Psikolog anak seringkali menekankan pentingnya melibatkan anak dalam pengambilan keputusan terkait uang mereka, sekecil apapun jumlahnya. Pengambilan uang tanpa persetujuan atau penjelasan yang memadai dapat menimbulkan kebingungan, kekecewaan, bahkan perasaan dikhianati pada anak. Ini adalah pelajaran pahit tentang pengelolaan uang yang salah, yang ironisnya datang dari figur yang seharusnya menjadi panutan.
- Kehilangan Rasa Kepemilikan: Anak tidak merasakan kepemilikan atas uangnya, menghambat pemahaman dasar tentang aset.
- Merusak Kepercayaan: Pelanggaran janji atau ketidakjelasan pengelolaan dapat merusak ikatan kepercayaan antara anak dan orang tua.
- Minimnya Edukasi Finansial: Anak kehilangan kesempatan untuk belajar menabung, membelanjakan, atau bahkan berbagi uangnya.
Lebih dari Sekadar Uang: Gerbang Literasi Keuangan Sejak Dini
Momen salam tempel adalah kesempatan emas untuk memulai edukasi literasi keuangan. Alih-alih mengambil alih, orang tua dapat membimbing anak untuk memahami nilai uang, merencanakan penggunaan, dan pentingnya menabung. Ini bukan hanya tentang angka, tetapi tentang keterampilan hidup yang krusial di masa depan.

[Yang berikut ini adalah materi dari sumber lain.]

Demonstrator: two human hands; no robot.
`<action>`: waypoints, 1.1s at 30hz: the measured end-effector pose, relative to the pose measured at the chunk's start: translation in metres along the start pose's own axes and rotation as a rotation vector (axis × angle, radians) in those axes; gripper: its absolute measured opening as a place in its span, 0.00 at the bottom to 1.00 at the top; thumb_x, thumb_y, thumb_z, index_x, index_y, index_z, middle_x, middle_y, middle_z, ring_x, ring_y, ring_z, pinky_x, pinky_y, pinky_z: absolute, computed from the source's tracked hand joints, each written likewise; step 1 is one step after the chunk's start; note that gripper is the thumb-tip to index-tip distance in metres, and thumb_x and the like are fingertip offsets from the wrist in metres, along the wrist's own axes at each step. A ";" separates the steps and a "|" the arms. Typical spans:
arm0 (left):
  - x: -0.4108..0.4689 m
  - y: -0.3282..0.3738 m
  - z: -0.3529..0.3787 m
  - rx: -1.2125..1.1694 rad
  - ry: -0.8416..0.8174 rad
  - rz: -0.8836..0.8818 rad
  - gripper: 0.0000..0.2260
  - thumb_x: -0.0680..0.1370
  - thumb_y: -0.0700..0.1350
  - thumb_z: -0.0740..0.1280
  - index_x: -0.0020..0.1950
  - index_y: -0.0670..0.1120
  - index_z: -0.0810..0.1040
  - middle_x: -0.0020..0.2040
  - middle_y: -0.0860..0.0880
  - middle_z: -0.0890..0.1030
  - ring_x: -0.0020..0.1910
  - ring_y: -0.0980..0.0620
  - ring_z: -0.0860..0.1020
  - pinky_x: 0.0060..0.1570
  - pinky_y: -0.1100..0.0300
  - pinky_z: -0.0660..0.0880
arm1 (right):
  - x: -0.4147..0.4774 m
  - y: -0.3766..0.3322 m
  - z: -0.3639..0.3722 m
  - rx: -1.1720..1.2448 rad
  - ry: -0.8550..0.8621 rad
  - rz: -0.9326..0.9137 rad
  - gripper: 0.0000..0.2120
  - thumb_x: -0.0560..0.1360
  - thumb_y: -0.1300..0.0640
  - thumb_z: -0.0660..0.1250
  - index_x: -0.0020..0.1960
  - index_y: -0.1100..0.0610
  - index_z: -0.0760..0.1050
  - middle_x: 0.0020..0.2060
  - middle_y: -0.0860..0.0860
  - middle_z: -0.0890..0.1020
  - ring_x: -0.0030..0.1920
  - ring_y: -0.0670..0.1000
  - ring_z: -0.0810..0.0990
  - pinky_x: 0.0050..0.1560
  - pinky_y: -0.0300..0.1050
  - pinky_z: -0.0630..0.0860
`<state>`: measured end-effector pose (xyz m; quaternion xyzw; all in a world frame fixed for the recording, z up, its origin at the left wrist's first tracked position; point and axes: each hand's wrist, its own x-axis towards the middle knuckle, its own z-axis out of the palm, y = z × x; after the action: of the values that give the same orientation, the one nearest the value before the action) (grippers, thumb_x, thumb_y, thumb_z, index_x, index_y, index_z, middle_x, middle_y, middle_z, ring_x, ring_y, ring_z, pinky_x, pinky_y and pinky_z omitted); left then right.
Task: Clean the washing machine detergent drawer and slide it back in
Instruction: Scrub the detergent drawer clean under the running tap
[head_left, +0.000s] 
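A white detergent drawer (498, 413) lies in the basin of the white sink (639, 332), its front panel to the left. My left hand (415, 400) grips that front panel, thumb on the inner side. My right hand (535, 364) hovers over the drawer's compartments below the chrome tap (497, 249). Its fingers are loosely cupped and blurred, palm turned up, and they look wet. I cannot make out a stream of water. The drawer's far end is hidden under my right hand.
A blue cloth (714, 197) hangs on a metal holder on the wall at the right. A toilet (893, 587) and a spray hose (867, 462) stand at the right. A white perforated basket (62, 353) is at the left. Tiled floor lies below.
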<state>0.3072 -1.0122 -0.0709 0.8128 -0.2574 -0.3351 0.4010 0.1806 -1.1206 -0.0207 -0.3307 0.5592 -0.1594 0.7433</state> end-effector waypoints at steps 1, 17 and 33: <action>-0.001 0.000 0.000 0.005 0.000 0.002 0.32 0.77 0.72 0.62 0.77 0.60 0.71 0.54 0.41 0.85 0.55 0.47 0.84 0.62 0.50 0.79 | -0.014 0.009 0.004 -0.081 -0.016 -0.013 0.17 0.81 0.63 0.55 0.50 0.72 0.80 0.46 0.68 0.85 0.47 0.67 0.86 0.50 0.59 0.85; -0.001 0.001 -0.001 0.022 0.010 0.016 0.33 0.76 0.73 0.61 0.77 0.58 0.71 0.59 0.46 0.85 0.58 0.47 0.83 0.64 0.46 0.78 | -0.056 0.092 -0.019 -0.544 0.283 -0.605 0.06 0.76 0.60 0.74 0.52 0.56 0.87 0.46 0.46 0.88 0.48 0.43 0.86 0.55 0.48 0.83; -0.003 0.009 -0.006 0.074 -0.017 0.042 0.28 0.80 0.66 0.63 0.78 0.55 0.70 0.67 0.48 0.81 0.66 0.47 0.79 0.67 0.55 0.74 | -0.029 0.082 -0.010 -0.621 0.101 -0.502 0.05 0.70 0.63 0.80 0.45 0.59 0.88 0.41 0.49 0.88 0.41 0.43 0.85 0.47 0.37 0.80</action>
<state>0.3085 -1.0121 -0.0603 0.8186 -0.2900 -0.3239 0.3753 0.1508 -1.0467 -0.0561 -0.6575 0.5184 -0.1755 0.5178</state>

Beberapa langkah konkret yang bisa diterapkan orang tua antara lain:
- Transparansi Penuh: Jelaskan secara jujur tujuan penggunaan uang jika memang harus dipinjam atau digunakan untuk keperluan keluarga. Libatkan anak dalam diskusi.
- Membuka Rekening Tabungan Anak: Bantu anak membuka rekening tabungan atas namanya sendiri. Ini memberikan pengalaman nyata tentang menabung dan pengelolaan keuangan.
- Konsep Anggaran Sederhana: Ajarkan anak membagi uangnya untuk ditabung, dibelanjakan untuk sesuatu yang diinginkan, dan disisihkan untuk berbagi (sedekah).
- Role Model: Orang tua harus menjadi contoh yang baik dalam pengelolaan keuangan pribadi. Jika orang tua sendiri terjerat masalah finansial atau investasi bodong, sulit untuk mengajarkan anak tentang kebijaksanaan finansial.
Edukasi finansial yang dimulai sejak dini tidak hanya membantu anak mengelola uang salam tempel, tetapi juga mempersiapkan mereka menghadapi kompleksitas dunia finansial di masa dewasa. Mereka akan lebih cakap dalam membedakan antara tawaran investasi yang legitimate dan skema penipuan.
Mengikis Potensi ‘Investasi Bodong’ Dalam Keluarga dan Masyarakat
Metafora “investasi bodong” yang melekat pada praktik orang tua mengambil uang anak bukanlah tanpa dasar. Keduanya melibatkan janji manis, kurangnya transparansi, dan berujung pada kerugian atau hilangnya hak. Di ranah yang lebih luas, Otoritas Jasa Keuangan (OJK) terus-menerus mengingatkan masyarakat tentang bahaya investasi ilegal yang menjanjikan keuntungan tidak masuk akal, terutama saat momen-momen seperti Lebaran ketika banyak orang memiliki dana tunai ekstra. Jika anak-anak sudah terbiasa dengan “hilangnya” uang mereka tanpa penjelasan di rumah, mereka mungkin akan lebih rentan terhadap janji-janji kosong serupa di kemudian hari.
Pendidikan finansial yang kuat sejak keluarga adalah benteng pertama. Orang tua memiliki peran fundamental dalam membentuk mindset keuangan anak, mengajarkan mereka tentang integritas, kejujuran, dan kehati-hatian dalam setiap transaksi finansial. Ini bukan hanya melindungi anak dari penipuan eksternal, tetapi juga membangun fondasi keluarga yang lebih sehat secara finansial dan emosional.
Sebagai portal berita, kami kerap memberitakan kasus-kasus penipuan investasi yang merugikan banyak pihak. Fenomena salam tempel anak yang tidak dikelola dengan etis adalah pengingat bahwa akar masalah literasi keuangan seringkali bermula dari lingkungan terdekat. Mari jadikan momen Lebaran bukan hanya perayaan, tetapi juga momentum untuk memperkuat pendidikan finansial dalam keluarga, memastikan hak anak terpenuhi, dan membangun generasi yang lebih cerdas finansial.